Beliau bertanya: Tahukah kamu mengapa demikian?
Aku menjawab: Aku tidak tabu.
Beliau berkata: “Sekiranya salah seorang dari kamu bekerja untuk mendapatkan harta yang halal lalu menginfakkan hak hartanya, niscaya ia tidak menginfakkan satu dirham kecuali Allah menggantinya.”

Allamah Thabathaba’i mengatakan: Hadis-hadis tersebut menunjukkan pada adab berdoa, sehingga adab itu mendekatkan seorang hamba pada hakekat do’a dan permohonan.

Dalam kitab Ad-Durrul Mantsur, Rasulullah saw bersabda:

ان الله إذا اراد ان يستجيب لعبد اذن له في الدعاء

“Sesungguhnya Allah, jika Dia menghendaki untuk mengijabah doa seorang hamba, Dia mengizinkannya untuk berdoa.” Hadis ini bersumber dari Ibnu Umar.

Dari sumber yang sama Rasulullah saw bersabda:

من فتح له منكم باب الدعاء فتحت له ابواب الرحمة

“Barangsiapa yang dibukakan pintu doa, maka dibukakan baginya pintu rahmat.”

Dalam hadis yang lain disebutkan:

من فتح له في الدعاء منكم فتحت له ابواب الجنة

“Barangsiapa yang dibukakan pintu doa, maka dibukakan baginya pintu-pintu surga.”

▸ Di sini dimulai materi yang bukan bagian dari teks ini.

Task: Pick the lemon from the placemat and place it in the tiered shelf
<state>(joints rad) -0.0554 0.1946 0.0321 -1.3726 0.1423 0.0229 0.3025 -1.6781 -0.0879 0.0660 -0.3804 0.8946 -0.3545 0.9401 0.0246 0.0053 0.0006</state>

Allamah Thabathaba’i mengatakan: Makna hadis seperti ini juga diriwayatkan dari jalur Ahlul bait Nabi saw:

من أعطي الدعاء أعطي الاجابة

“Barangsiapa yang dikaruniai doa, ia dikaruniai ijabah.” Maksud hadis ini jelas sebagaimana yang telah kami terangkan.

Dalam Ad-Durrul Mantsur, Rasulullah saw bersabda:

لو عرفتم الله حق معرفته لزالت لدعائكم الجبال

“Sekiranya kamu mengenal Allah dengan pengenalan yang benar, niscaya doamu dapat memindahkan gunung-gunung.” Hadis ini bersumber dari Muadz bin Jabal.

Allamah Thabathaba’i mengatakan: Hadis ini menunjukkan bahwa orang yang tidak mengenal maqam Zat Yang Maha Benar dan kekuasaan Rububiyah-Nya, serta bersandar pada sebab-sebab lahiriyah, akan menyebabkan ia tunduk pada pengaruh sebab-sebab lahiriyah dan membatasi suatu akibat dari pengaruh penyebab yang sebenarnya. Sehingga, ia tidak tunduk pada pengaruh sebab yang sebenarnya walaupun ia meyakini sebab-sebab sebagai plantara.

Kita menyaksikan bahwa gerak dan perjalanan dapat mendekatkan sesuatu pada tujuan. Jika kita tidak meyakini pengaruh perjalanan dapat mendekatkan sesuatu pada tujuan, kita tetap meyakini bahwa perjalanan adalah plantara dan Allah swt sebagai Pemberi pengaruh. Karena tanpa gerak dan perjalanan, sesuatu tak akan sampai pada tujuan.

Kesimpulan: seluruh akibat tidak akan menyalahi sebab-sebabnya, dan tak ada semua sebab-sebab itu kecuali hanya sebagai plantara, bukan sebagai pemberi pengaruh. Disini jelas bahwa kejahilan tidak akan pernah dibenarkan oleh pengenalan yang benar tentang maqam Allah swt dan tak akan pernah sesuai dengan kekuasaan Ilahi yang sempurna.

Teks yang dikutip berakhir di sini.